= EXERCISE DESCRIPTION =
Character for character, give back every line below.

==*==

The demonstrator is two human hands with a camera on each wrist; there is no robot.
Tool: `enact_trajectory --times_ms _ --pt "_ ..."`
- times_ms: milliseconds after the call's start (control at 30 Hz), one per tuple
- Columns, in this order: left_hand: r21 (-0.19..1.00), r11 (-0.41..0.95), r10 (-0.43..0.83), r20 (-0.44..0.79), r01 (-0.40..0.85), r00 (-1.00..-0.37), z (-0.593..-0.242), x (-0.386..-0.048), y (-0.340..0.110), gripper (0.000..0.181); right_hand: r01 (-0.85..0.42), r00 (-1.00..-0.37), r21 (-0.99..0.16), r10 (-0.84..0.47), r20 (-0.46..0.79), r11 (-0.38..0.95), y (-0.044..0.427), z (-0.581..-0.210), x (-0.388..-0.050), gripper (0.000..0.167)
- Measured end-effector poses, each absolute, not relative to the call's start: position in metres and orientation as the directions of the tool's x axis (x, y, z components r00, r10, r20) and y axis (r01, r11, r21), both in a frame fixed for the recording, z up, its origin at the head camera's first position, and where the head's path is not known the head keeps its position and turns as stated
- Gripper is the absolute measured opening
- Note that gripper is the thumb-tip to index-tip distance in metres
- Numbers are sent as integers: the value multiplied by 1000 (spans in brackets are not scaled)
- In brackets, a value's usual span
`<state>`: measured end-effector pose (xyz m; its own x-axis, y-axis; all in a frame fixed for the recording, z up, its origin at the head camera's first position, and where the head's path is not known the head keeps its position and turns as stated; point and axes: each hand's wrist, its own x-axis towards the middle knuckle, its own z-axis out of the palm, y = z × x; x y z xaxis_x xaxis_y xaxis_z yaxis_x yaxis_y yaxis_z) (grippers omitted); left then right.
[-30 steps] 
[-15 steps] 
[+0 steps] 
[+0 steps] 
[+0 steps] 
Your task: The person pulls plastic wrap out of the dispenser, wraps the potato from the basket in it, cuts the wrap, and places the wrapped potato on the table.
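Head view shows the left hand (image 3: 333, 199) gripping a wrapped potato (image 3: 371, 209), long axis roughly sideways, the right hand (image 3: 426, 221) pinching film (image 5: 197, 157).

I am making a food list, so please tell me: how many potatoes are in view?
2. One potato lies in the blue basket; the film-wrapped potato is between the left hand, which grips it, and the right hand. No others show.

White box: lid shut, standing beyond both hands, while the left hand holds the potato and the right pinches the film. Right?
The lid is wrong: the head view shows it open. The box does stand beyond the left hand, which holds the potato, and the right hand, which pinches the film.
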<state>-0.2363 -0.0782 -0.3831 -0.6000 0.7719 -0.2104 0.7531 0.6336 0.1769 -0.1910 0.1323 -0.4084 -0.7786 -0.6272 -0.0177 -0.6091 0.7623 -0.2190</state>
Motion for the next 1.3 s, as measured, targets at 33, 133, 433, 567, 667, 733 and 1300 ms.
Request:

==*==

= WRITTEN RESPONSE =
The demonstrator is two human hands with a camera on each wrist; there is no robot.
Tool: `enact_trajectory --times_ms _ --pt "_ ..."`
- times_ms: milliseconds after the call's start (control at 30 Hz), one per tuple
- Columns, in this order: left_hand: r21 (-0.19..1.00), r11 (-0.41..0.95), r10 (-0.43..0.83), r20 (-0.44..0.79), r01 (-0.40..0.85), r00 (-1.00..-0.37), z (-0.593..-0.242), x (-0.386..-0.048), y (-0.340..0.110), gripper (0.000..0.181); right_hand: r01 (-0.85..0.42), r00 (-1.00..-0.37), r21 (-0.99..0.16), r10 (-0.84..0.47), r20 (-0.46..0.79), r11 (-0.38..0.95), y (-0.044..0.427), z (-0.581..-0.210), x (-0.388..-0.050), gripper (0.000..0.167)
- Measured end-effector poses, each absolute, not relative to the call's start: position in metres and orientation as the directions of the tool's x axis (x, y, z components r00, r10, r20) and y axis (r01, r11, r21), both in a frame fixed for the recording, z up, its origin at the head camera's first position, and where the head's path is not known the head keeps its position and turns as stated
- Gripper is the absolute measured opening
- Note that gripper is the thumb-tip to index-tip distance in metres
- Numbers are sent as integers: the value multiplied by 1000 (spans in brackets are not scaled)
- In brackets, a value's usual span
`<state>`: measured end-effector pose (xyz m; its own x-axis, y-axis; all in a frame fixed for the recording, z up, its origin at the head camera's first position, and where the head's path is not known the head keeps its position and turns as stated; point and axes: each hand's wrist, its own x-axis towards the middle knuckle, its own z-axis out of the palm, y = z × x; x y z xaxis_x xaxis_y xaxis_z yaxis_x yaxis_y yaxis_z) (grippers omitted); left then right.
[-30 steps] 
[-15 steps] 
[+0 steps] 
[+0 steps] 
[+0 steps] 
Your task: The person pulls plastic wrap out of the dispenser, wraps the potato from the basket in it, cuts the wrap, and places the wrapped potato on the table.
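Head view shows the left hand (image 3: 333, 199) gripping a wrapped potato (image 3: 371, 209), long axis roughly sideways, the right hand (image 3: 426, 221) pinching film (image 5: 197, 157).

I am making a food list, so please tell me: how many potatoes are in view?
2. One potato lies in the blue basket; the film-wrapped potato is between the left hand, which grips it, and the right hand. No others show.

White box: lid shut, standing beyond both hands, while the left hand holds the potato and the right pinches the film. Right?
The lid is wrong: the head view shows it open. The box does stand beyond the left hand, which holds the potato, and the right hand, which pinches the film.
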<state>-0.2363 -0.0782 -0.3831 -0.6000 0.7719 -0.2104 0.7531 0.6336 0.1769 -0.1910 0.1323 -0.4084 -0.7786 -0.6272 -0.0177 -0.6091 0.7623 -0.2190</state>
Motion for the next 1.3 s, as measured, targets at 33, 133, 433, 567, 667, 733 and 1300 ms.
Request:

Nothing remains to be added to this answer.